What needs to be done
Give again, word for word, each line below starting at the one that contains "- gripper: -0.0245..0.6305" and ending at the one that contains "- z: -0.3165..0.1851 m".

_ _ _ _ _

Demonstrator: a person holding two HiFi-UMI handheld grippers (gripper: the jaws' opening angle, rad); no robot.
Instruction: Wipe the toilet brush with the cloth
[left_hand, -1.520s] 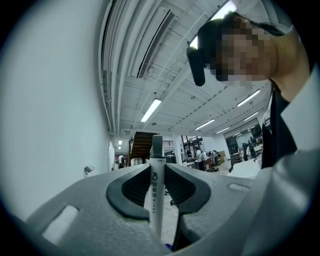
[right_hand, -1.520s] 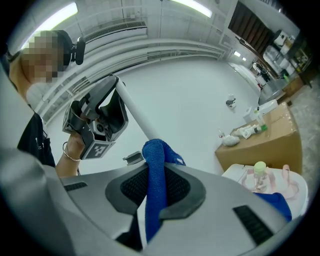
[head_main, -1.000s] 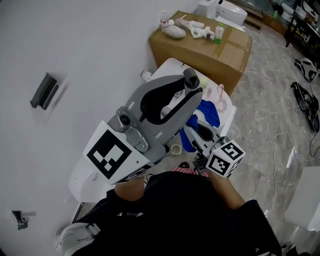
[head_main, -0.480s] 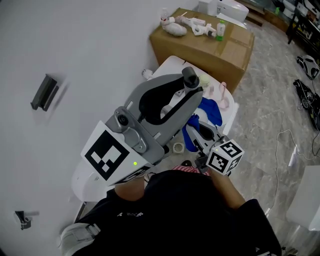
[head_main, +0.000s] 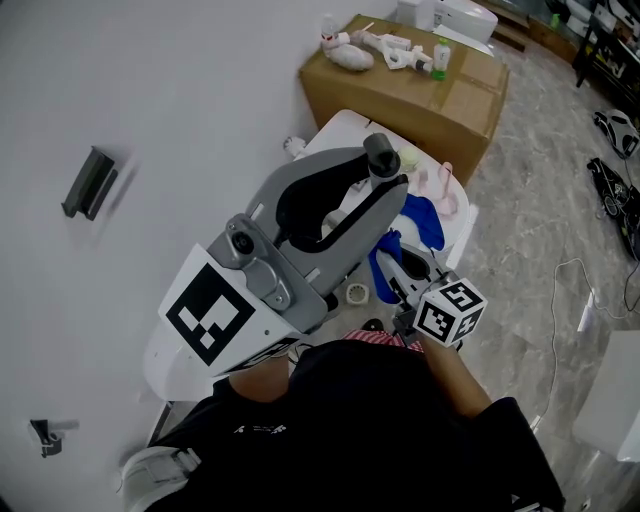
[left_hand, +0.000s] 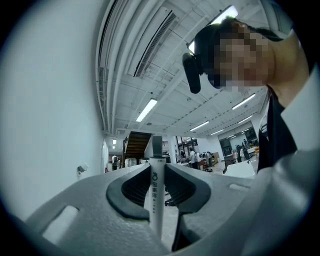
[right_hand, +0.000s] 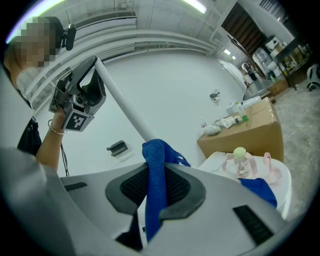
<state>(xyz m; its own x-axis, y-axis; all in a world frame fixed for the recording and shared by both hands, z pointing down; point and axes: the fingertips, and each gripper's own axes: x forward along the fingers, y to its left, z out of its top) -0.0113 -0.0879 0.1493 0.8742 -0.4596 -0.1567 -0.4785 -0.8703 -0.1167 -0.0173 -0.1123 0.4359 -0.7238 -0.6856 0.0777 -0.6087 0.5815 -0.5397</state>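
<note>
Cloth (right_hand: 154, 165) in deep blue is hanging pinched between the jaws of our right hand-held gripper (right_hand: 155, 187), whose dark pads are pressing on its fold from both sides while a loose tail is dangling below them. Above the pads, the cloth is bunching up against the white handle of the toilet brush (right_hand: 125, 107), and the shaft is disappearing behind the fabric there. We are clamping the other end of that handle in our left hand-held gripper (right_hand: 82, 97), raised high and to the left in the right gripper view. In the left gripper view the toilet brush (left_hand: 156, 195) is standing upright between the closed pads of the left hand-held gripper (left_hand: 156, 185), its printed shaft poking out past them.

From the head view, the left hand-held gripper (head_main: 375, 175) is filling the middle of the picture, and the right hand-held gripper (head_main: 400, 270) is sitting just beside it, lower right, with the cloth (head_main: 420, 225) spilling around it. Under both is lying a white fixture (head_main: 335, 135) with a rounded rim, carrying a small bottle (right_hand: 240, 160) with a pale green cap. A cardboard box (head_main: 400, 95) is standing beyond it against the wall.
</note>
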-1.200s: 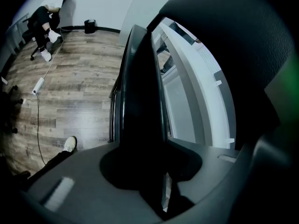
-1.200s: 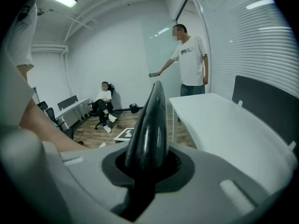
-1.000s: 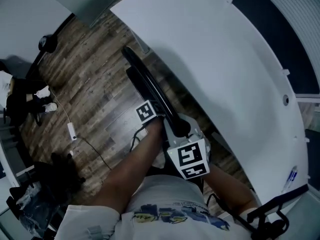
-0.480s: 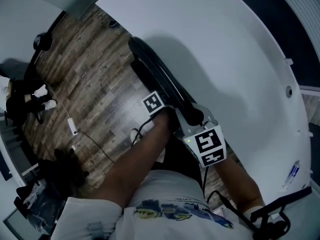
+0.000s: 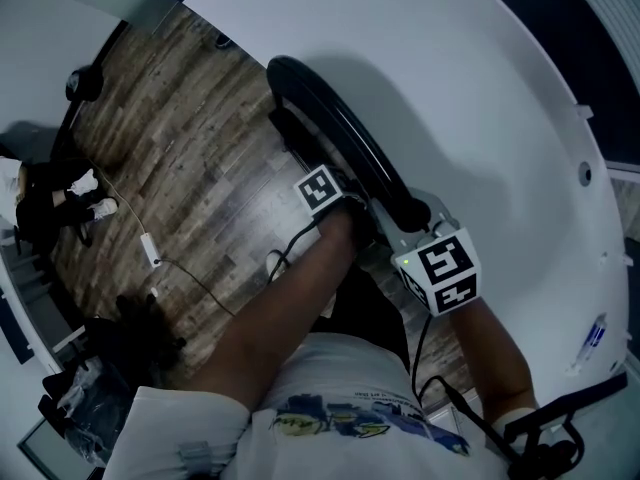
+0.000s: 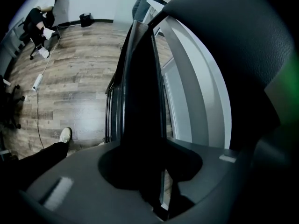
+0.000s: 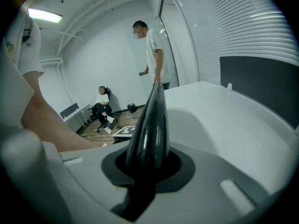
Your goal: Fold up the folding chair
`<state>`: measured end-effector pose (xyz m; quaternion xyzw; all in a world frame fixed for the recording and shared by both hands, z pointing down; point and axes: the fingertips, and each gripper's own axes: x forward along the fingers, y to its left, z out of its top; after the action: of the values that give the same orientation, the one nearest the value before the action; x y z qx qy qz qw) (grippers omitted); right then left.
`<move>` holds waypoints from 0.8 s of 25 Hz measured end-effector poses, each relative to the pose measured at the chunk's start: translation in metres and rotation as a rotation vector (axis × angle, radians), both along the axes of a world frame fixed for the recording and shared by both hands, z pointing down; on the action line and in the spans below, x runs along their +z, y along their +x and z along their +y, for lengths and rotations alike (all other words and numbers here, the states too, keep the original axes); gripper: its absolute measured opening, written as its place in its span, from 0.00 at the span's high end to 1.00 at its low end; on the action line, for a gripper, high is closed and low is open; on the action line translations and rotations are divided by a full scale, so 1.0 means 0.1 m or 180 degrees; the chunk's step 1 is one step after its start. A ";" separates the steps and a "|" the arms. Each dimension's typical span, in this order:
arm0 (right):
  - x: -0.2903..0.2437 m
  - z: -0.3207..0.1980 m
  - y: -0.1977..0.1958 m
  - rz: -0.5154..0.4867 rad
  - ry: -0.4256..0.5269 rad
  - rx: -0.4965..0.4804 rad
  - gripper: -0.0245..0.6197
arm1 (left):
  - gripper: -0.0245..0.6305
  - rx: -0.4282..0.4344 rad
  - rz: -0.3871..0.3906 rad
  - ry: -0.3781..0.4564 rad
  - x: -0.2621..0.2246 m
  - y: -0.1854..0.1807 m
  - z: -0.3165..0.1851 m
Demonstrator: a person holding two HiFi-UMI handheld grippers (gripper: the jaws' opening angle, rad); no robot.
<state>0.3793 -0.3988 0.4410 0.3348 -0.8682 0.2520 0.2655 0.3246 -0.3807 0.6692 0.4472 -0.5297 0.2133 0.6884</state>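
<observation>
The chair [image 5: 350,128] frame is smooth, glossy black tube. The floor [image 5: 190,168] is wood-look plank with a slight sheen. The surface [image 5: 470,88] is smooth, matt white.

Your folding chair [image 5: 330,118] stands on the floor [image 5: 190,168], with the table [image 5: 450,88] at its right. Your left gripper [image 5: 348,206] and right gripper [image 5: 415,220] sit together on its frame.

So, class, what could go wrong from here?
The left tool and right tool each clamp only a narrow glossy edge of the folding chair; it may slip or swing.
The chair is close beside the white table and could knock it.
A cable lies on the floor nearby: trip risk.
</observation>
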 end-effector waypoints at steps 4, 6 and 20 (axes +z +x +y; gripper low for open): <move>0.02 -0.05 0.02 -0.0010 -0.0019 -0.0025 0.87 | 0.74 0.0108 0.0063 0.0021 0.00 0.01 -0.03; 0.02 -0.07 0.03 -0.0012 -0.0021 -0.0035 0.87 | 0.74 0.0199 0.0115 0.0048 0.00 0.03 -0.04; 0.06 -0.23 0.13 -0.0028 -0.0029 -0.0108 0.85 | 0.63 0.0928 0.0472 0.0642 -0.05 0.14 -0.21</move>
<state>0.3927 -0.4217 0.4469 0.3177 -0.8738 0.2530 0.2675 0.3390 -0.4018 0.6646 0.6005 -0.4257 0.2231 0.6391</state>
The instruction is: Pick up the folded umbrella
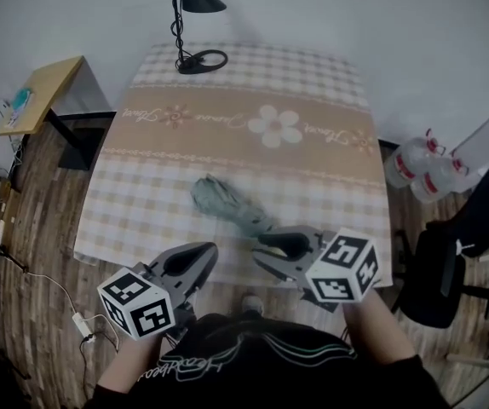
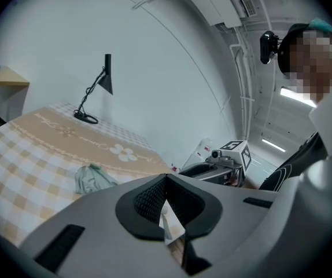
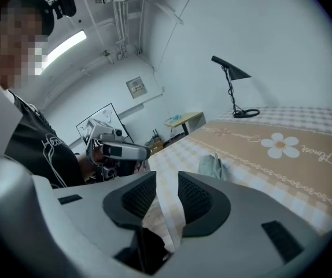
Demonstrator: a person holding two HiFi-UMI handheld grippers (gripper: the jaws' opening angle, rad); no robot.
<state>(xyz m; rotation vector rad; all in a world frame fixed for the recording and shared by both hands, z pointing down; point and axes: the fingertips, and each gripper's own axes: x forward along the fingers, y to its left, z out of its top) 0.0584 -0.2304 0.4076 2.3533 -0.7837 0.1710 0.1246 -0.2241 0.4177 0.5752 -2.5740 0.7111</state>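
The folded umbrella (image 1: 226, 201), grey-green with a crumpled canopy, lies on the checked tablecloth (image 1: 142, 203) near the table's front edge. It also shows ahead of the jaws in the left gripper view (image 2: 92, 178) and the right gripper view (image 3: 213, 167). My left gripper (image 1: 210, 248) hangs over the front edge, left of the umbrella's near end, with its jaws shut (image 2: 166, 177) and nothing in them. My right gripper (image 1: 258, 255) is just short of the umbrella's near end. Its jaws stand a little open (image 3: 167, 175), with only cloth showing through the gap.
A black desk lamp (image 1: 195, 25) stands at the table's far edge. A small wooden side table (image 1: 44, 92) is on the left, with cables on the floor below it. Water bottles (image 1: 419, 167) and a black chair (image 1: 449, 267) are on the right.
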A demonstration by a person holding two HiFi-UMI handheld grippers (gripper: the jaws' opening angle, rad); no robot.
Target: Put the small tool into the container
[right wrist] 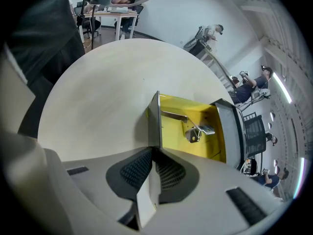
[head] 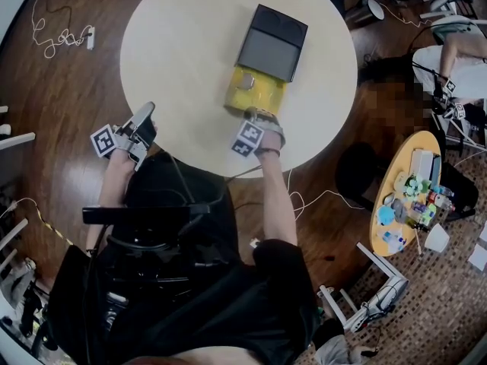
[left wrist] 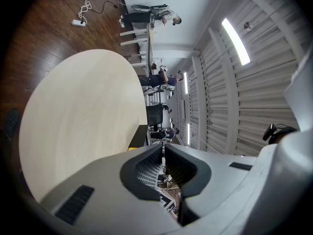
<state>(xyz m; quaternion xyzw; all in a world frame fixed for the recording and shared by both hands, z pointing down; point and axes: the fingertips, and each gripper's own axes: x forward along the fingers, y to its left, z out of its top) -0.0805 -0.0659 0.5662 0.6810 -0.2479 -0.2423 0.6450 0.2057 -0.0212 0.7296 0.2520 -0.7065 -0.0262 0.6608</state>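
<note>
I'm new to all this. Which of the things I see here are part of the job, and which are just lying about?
Job: right tongs, clamped on the yellow drawer's front wall; small metal tool lying in that drawer; dark container behind it.
Lying about: left tongs, shut and empty; power strip and white cable on the floor; cluttered yellow side table.

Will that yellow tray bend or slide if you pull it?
The yellow tray is probably stiff: its thin front wall stands straight, pinched by the right gripper. It likely slides easily on the smooth table, being shallow and nearly empty. The small tool inside may skid.
</note>
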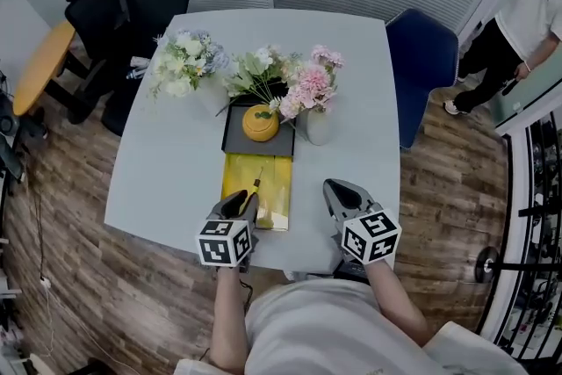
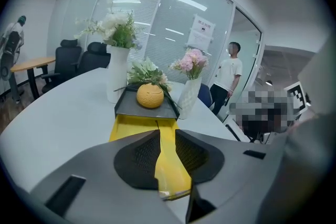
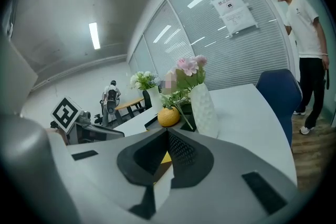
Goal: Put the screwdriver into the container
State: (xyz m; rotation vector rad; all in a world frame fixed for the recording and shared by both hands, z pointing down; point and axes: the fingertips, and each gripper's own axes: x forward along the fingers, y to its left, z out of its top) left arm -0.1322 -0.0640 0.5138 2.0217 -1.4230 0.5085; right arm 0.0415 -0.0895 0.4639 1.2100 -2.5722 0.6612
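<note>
A yellow container (image 1: 277, 189) lies flat on the white table (image 1: 167, 162), just in front of a black tray (image 1: 237, 140). A thin screwdriver (image 1: 257, 182) rests inside the container, pointing away from me. My left gripper (image 1: 244, 203) hovers over the container's near left end. In the left gripper view its jaws (image 2: 167, 132) stand apart, with only the yellow container (image 2: 126, 128) and the screwdriver (image 2: 156, 123) showing through the gap; nothing is between the pads. My right gripper (image 1: 338, 191) sits to the right of the container, its jaws (image 3: 168, 132) shut together and empty.
On the black tray stands a round orange jar (image 1: 260, 123). Flower bunches (image 1: 184, 61) and a white vase of pink flowers (image 1: 316, 123) stand behind it. A blue chair (image 1: 421, 66) is at the table's right and black office chairs (image 1: 132, 4) at the far left. A person (image 1: 518, 31) stands at the right.
</note>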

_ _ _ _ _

Exercise solution
  - gripper: -0.0245..0.6305
  - rx: -0.4282..0.4344 rad
  - rz: -0.3871..0.3906 rad
  - ry: -0.3781..0.4564 rad
  - x: -0.2621..0.2246 m
  - y: -0.1854..0.1807 m
  - z: -0.3165..0.1851 m

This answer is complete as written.